**WHAT IS BEING ASKED:** Wherever the string "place" shows up in the data below, copy the whole line.

[[ EXTRACTED MATERIAL open ]]

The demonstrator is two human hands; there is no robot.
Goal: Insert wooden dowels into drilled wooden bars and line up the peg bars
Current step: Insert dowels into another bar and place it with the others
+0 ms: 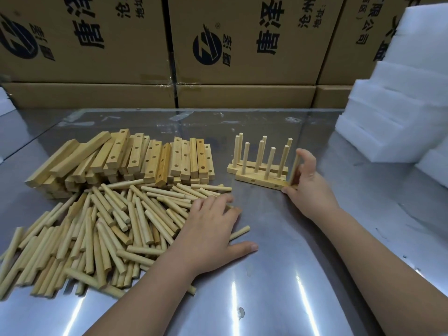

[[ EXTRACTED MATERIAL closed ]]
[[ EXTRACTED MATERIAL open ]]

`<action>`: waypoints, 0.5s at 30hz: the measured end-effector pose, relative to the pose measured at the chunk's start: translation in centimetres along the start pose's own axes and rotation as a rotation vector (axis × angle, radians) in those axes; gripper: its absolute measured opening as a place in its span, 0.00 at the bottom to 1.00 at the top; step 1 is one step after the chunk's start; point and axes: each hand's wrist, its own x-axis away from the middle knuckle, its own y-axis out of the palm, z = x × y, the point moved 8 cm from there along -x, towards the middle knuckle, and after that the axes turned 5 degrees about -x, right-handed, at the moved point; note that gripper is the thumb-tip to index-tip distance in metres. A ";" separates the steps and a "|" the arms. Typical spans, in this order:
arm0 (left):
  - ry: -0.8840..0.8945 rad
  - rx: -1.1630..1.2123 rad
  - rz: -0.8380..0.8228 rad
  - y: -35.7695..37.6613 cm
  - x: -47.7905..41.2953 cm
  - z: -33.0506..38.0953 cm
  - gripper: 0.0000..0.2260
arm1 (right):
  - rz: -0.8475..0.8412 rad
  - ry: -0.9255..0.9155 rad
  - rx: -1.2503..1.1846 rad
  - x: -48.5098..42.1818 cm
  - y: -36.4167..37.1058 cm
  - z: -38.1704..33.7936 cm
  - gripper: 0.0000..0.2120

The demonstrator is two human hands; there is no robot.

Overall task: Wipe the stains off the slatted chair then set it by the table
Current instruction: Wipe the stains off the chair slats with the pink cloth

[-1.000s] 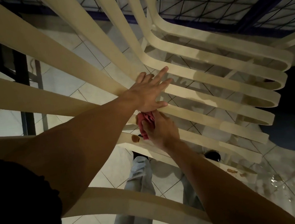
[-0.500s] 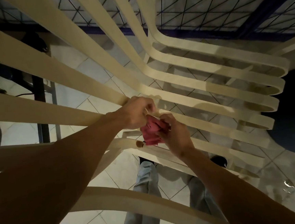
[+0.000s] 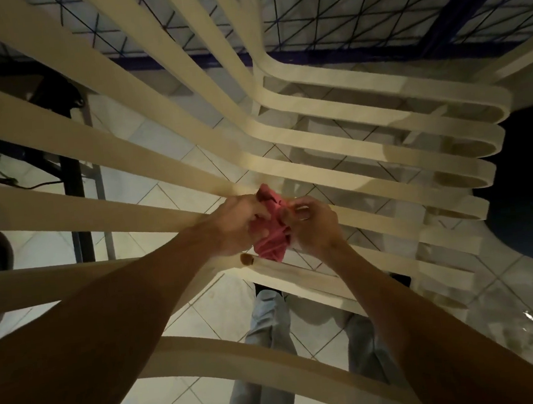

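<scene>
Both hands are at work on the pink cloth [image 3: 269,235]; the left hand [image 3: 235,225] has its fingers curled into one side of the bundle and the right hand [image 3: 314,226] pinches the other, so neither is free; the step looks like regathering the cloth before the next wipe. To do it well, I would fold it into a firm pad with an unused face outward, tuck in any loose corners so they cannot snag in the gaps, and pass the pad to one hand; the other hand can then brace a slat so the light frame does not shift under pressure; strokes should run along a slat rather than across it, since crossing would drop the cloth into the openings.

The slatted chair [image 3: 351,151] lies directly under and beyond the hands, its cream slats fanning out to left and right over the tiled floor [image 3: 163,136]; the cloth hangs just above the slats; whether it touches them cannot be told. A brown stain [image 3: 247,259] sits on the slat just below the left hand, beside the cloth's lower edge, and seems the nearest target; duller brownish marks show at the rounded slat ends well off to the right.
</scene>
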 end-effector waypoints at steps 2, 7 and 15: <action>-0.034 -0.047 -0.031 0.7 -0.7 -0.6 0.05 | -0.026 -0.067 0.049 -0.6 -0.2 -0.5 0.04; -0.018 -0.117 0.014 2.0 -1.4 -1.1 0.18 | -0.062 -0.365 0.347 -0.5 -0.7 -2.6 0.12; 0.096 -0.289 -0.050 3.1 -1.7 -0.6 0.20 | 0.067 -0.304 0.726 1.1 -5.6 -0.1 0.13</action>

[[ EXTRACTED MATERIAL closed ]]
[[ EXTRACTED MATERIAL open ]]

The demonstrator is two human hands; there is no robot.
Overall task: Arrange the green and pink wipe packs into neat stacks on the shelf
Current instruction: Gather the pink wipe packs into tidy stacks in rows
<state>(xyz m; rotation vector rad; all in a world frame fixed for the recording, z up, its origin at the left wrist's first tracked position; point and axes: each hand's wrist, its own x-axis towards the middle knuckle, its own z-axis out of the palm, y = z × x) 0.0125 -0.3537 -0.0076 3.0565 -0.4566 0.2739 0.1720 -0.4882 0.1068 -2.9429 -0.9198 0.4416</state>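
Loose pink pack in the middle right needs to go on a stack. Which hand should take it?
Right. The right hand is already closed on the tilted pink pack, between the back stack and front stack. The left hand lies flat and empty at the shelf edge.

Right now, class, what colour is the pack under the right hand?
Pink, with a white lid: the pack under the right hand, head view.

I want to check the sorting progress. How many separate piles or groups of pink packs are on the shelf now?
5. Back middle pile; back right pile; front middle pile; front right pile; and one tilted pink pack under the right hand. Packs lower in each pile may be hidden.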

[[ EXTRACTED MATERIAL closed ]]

**YOUR SOLUTION:**
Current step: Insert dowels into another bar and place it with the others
`<action>`: waypoints, 0.5s at 30hz: the measured end-effector pose, relative to the pose measured at the chunk's start: translation in centimetres along the start pose's own axes and rotation as a rotation vector (axis × angle, radians) in those axes; gripper: its absolute measured opening as a place in its span, 0.00 at the bottom to 1.00 at the top; step 1 is one step after the chunk's start; point and axes: each hand's wrist, its own x-axis away from the middle knuckle, its own y-axis out of the palm, z = x × y, the point moved 8 cm from there along -x, towards the middle knuckle, and after that the axes turned 5 degrees about -x, right-handed, at the moved point; note that gripper is the thumb-tip to index-tip distance in metres. A ";" separates the steps and a "|" the arms. Typical spans, in this order:

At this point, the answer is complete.